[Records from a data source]
☆ ☆ ☆ ☆
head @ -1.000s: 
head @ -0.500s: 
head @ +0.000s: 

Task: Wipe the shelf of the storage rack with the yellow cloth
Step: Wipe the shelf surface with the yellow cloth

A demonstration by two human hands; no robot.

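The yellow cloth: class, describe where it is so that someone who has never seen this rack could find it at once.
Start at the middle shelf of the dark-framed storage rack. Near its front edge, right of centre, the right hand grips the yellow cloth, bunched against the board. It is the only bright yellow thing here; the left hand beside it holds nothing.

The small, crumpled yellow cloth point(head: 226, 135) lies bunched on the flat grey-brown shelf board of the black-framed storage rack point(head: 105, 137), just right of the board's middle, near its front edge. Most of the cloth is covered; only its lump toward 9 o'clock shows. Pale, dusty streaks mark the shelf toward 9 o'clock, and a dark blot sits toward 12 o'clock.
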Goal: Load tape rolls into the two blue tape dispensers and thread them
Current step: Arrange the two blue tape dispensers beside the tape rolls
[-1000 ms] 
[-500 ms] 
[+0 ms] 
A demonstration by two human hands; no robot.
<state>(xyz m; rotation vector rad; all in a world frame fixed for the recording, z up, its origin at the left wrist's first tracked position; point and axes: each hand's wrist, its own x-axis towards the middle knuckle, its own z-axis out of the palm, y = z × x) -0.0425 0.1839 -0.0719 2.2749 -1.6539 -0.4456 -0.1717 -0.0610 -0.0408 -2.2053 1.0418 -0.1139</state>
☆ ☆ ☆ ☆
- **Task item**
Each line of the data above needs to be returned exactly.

- **Solution to this problem**
head @ -1.000s: 
head @ -0.500s: 
head @ +0.000s: 

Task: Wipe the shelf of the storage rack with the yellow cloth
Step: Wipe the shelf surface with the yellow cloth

A demonstration by two human hands; no robot.

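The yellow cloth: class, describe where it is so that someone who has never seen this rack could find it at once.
Start at the middle shelf of the dark-framed storage rack. Near its front edge, right of centre, the right hand grips the yellow cloth, bunched against the board. It is the only bright yellow thing here; the left hand beside it holds nothing.

The small, crumpled yellow cloth point(head: 226, 135) lies bunched on the flat grey-brown shelf board of the black-framed storage rack point(head: 105, 137), just right of the board's middle, near its front edge. Most of the cloth is covered; only its lump toward 9 o'clock shows. Pale, dusty streaks mark the shelf toward 9 o'clock, and a dark blot sits toward 12 o'clock.
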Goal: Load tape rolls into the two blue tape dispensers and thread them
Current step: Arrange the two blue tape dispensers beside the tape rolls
[-1000 ms] 
[-500 ms] 
[+0 ms] 
A demonstration by two human hands; no robot.
<state>(xyz m; rotation vector rad; all in a world frame fixed for the recording, z up, its origin at the left wrist's first tracked position; point and axes: each hand's wrist, its own x-axis towards the middle knuckle, its own z-axis out of the palm, y = z × x) -0.0425 0.1839 -0.0719 2.2749 -1.6539 -0.4456 -0.1717 -0.0610 -0.0408 -2.2053 1.0418 -0.1139</state>

The work on this exercise is finished.